After the BLS released January CPI—which included the fastest month-on-month rise in five months—experts started debating if and when higher inflation would start hurting equity markets. Questions ranged from what will happen if Treasury yields breach 3% to whether stock investors will jump to the “safer” returns of fixed income. Philosophically, we have qualms with these worries. Despite Treasury yields’ recent uptick, we don’t see interest rates jumping higher and staying there this year. While inflation expectations do influence yields—if investors anticipate higher inflation to come, they will demand a higher premium to account for the hit to their purchasing power—inflation still looks benign for the foreseeable future. For one, inflation is still overall low even after the pickup in Treasury yields. The Fed has hiked short rates five times since December 2015, and while forecasting future hikes is a speculative endeavor, rate hikes are anti-inflationary. They tend to give investors the perception the Fed has contained inflation risks—thus limiting premium demand.
Plus, the Fed’s hiking short rates alongside benign long rates leads to a narrower spread between the two. The result: a flatter yield curve, which dampens banks’ eagerness to lend. This weighs on money supply growth, and if there isn’t as much money chasing a limited number of goods and services, inflation generally stays benign. As for the fear investors will leave stocks for slightly higher bond yields? This is a rerun of the “Great Rotation” myth—the notion bond investors pursued stocks in the search of higher yield. However, this fallacy assumes leaving an asset class for another hurts the one being sold. But remember: For every seller, there is a buyer (and vice versa), so money going in and out between different asset classes effectively cancels. Moreover, fund flows mostly contradicted the notion that some Great Rotation ever happened.

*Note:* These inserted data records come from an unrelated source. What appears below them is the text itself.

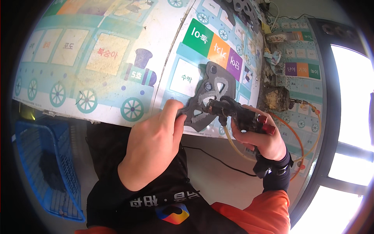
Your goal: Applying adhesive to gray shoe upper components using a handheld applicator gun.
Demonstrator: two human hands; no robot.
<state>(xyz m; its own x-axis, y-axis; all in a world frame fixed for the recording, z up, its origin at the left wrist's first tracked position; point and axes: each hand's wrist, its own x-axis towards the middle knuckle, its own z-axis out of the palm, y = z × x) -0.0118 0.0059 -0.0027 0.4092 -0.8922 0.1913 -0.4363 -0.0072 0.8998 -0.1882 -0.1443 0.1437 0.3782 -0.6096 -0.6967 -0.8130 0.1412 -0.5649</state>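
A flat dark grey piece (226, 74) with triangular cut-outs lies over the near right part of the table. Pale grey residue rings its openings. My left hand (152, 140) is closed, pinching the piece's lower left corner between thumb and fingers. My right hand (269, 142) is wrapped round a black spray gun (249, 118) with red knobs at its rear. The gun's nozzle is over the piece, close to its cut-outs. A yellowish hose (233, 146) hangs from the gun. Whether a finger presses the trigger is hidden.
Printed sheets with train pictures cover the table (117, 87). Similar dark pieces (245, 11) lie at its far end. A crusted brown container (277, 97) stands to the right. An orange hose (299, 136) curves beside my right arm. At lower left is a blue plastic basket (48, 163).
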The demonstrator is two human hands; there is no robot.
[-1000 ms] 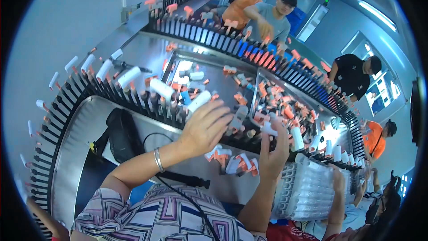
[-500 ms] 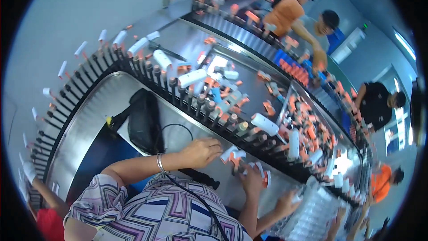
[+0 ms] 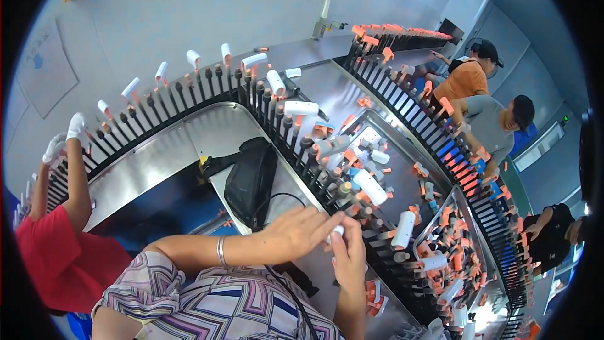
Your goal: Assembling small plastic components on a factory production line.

Besides these fundamental issues, history shows the rate of inflation doesn’t impede stock returns. Exhibits 1 and 2 present the median forward 12-month return and median trailing 12-month return for stocks, gold, government bonds and corporate bonds when CPI was growing or contracting at four different annual rates: under 0%, from 0% to 3%, from 3% to 6% and greater than 6%. We started our timeframe in November 1973, around the time the US exited the gold standard and the precious metal started trading freely.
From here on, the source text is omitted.